Bates College senior Frederick B. Brumder of Milwaukee, Wis., has produced “Prisoner of the Past: The Story of A World War II Jewish American P.O.W.,” that will be broadcast at 10 p.m. Thursday, June 7, as part of “Maine Independents,” a Maine Public Broadcasting television series. The weekly program showcases film and video productions created by Maine and out-of-state producers about the state’s people, places and lifestyles. Brumder’s 30-minute documentary focuses on the haunting wartime experiences of Mechanic Falls resident Murray Schwartz, a Jewish-American GI captured by the Germans during the final months of World War II. Schwartz’s postwar inner conflicts, emotional stress and guilt formed the basis of “Manny’s War,” an original play by Martin Andrucki, Bates professor of theater. Directed by Christopher Schario and staged last November, the production was the first cross-town collaboration of The Public Theater, with its Equity actors, and the Bates College theater department. The play has been nominated for The American Theater Critics Association’s New Play Award.

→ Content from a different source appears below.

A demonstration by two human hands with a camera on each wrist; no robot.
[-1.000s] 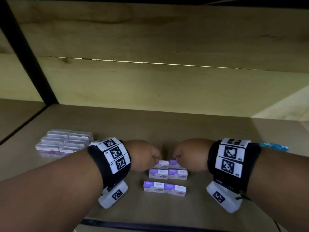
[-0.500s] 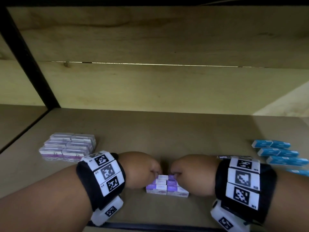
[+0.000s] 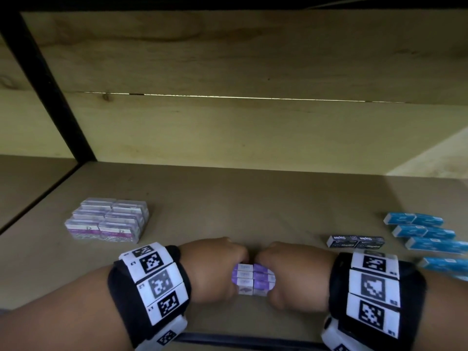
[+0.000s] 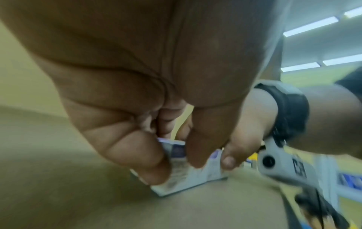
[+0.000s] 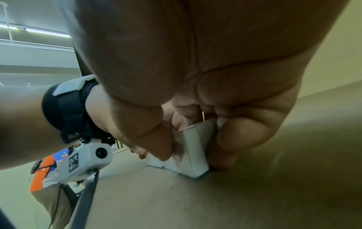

To research the writing of the play, Andrucki accompanied Schwartz on a 1999 Memorial Day trip to the scene of his German imprisonment. Filmmaker Dana Rae Warren and Bates student Tyler Kipp, Bates class of 2001, filmed the journey with the intention of producing a documentary, but concluded upon their return that there was insufficient material. As “Manny’s War” entered production in fall 2000, Warren, Kipp and Brumder decided to finish the film. After Brumder shot 17 additional hours of footage, including interviews with Schwartz, his daughter, Andrucki and Schario, as well as rehearsals and the production’s emotional opening night, the Bates senior completed the documentary.